(Beginning of Given information)

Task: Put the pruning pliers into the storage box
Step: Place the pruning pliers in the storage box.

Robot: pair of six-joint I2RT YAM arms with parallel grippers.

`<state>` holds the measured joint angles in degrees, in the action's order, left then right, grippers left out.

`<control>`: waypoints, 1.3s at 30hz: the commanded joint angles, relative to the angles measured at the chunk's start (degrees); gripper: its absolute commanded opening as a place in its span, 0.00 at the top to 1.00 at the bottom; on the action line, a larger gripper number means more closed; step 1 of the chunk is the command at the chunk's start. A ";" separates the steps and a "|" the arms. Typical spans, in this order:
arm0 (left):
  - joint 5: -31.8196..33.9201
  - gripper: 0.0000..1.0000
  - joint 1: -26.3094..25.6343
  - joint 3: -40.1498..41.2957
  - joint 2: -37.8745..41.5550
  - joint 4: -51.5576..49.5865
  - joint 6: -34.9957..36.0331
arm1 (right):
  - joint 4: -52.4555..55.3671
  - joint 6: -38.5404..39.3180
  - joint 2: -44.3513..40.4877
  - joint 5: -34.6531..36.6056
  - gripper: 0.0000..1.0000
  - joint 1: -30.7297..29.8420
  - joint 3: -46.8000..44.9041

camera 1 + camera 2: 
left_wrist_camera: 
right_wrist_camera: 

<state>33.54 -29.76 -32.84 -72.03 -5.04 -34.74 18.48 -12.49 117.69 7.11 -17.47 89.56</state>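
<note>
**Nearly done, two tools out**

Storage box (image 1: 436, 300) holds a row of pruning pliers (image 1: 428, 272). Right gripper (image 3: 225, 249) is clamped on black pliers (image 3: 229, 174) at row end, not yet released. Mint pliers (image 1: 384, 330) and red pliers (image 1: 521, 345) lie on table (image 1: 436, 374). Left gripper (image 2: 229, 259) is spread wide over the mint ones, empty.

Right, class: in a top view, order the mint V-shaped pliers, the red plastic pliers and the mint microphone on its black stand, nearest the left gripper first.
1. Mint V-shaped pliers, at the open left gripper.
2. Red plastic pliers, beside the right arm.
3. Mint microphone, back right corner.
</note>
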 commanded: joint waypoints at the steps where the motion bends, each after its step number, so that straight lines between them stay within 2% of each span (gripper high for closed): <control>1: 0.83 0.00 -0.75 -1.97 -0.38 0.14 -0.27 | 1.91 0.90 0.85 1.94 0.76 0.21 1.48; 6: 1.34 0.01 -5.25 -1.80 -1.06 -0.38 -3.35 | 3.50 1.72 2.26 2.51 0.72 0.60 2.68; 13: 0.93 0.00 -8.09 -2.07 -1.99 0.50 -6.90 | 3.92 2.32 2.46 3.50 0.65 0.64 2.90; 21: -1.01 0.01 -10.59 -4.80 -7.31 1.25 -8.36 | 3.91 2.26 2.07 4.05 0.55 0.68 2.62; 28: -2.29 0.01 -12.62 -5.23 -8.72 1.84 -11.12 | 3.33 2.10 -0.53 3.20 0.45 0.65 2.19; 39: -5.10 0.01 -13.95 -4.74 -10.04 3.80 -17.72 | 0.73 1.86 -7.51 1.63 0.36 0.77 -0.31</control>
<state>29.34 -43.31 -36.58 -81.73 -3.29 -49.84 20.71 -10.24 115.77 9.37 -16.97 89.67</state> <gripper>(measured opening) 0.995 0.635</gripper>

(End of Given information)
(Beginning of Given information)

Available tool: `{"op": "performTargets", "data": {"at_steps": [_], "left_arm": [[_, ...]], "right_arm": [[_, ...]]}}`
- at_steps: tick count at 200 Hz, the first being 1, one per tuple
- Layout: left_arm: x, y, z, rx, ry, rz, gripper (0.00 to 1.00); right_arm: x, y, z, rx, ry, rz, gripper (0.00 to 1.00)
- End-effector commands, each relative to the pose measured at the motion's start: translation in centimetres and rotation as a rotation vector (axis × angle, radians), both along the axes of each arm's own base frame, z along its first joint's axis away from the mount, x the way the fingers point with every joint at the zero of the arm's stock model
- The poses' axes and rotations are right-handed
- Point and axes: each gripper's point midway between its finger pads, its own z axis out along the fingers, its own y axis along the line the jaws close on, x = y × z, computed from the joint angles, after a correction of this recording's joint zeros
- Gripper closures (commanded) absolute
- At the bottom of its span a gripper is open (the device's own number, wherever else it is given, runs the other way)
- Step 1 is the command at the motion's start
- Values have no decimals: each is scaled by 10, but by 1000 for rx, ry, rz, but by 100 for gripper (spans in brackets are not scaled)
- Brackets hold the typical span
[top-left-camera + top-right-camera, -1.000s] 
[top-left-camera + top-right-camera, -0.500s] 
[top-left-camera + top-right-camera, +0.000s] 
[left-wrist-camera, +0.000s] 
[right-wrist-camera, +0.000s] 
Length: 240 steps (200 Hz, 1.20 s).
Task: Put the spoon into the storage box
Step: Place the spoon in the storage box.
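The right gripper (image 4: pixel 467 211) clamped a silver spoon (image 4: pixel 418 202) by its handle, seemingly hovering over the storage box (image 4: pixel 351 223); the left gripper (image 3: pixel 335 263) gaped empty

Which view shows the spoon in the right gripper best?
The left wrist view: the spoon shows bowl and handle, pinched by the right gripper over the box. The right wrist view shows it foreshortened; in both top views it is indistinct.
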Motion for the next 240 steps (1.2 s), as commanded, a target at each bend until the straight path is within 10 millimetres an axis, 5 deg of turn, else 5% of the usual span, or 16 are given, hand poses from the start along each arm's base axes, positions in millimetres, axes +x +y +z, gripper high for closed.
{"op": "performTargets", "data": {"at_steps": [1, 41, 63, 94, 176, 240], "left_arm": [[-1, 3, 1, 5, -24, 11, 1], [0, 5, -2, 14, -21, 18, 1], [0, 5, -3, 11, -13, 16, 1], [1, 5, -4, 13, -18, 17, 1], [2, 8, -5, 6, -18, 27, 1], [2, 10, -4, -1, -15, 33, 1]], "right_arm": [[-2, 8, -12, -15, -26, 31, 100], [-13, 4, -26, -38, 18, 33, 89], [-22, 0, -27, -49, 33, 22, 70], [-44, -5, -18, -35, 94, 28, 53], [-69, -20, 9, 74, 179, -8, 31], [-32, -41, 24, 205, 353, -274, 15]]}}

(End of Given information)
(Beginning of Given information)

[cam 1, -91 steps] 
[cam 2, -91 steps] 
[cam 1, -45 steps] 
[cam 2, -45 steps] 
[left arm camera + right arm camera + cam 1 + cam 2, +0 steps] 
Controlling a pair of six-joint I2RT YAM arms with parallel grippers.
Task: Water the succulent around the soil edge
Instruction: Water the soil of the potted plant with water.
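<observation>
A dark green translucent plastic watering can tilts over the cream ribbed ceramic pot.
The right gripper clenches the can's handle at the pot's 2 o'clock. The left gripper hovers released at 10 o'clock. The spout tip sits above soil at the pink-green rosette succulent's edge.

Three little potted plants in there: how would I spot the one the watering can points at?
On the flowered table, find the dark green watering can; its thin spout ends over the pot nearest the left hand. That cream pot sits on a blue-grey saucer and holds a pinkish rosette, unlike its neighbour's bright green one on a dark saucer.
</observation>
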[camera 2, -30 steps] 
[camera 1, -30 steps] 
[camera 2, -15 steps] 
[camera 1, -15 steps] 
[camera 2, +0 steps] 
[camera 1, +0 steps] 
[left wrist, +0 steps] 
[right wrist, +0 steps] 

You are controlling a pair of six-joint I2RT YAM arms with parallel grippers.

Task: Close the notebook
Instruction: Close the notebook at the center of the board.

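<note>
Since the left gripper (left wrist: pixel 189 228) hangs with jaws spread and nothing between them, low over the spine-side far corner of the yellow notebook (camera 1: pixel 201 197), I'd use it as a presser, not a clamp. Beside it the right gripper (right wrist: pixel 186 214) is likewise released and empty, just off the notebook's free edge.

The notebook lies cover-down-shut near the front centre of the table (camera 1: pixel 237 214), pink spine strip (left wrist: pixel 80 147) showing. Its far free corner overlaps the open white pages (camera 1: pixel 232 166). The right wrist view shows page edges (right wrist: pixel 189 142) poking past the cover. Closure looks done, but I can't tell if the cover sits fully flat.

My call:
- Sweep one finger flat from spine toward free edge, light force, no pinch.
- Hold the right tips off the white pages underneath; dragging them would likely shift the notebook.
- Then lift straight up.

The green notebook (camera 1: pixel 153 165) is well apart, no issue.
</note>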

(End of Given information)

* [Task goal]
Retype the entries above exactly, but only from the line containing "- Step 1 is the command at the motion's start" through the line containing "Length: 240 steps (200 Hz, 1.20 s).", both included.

* [Output for this task]
- Step 1 is the command at the motion's start
- Values have no decimals: each is scaled by 10, but by 1000 for rx, ry, rz, but by 100 for gripper (spans in brackets are not scaled)
- Brackets hold the typical span
[top-left-camera + top-right-camera, -1.000s] 
[top-left-camera + top-right-camera, -0.500s] 
[top-left-camera + top-right-camera, +0.000s] 
[left-wrist-camera, +0.000s] 
[right-wrist-camera, +0.000s] 
Length: 240 steps (200 Hz, 1.20 s).

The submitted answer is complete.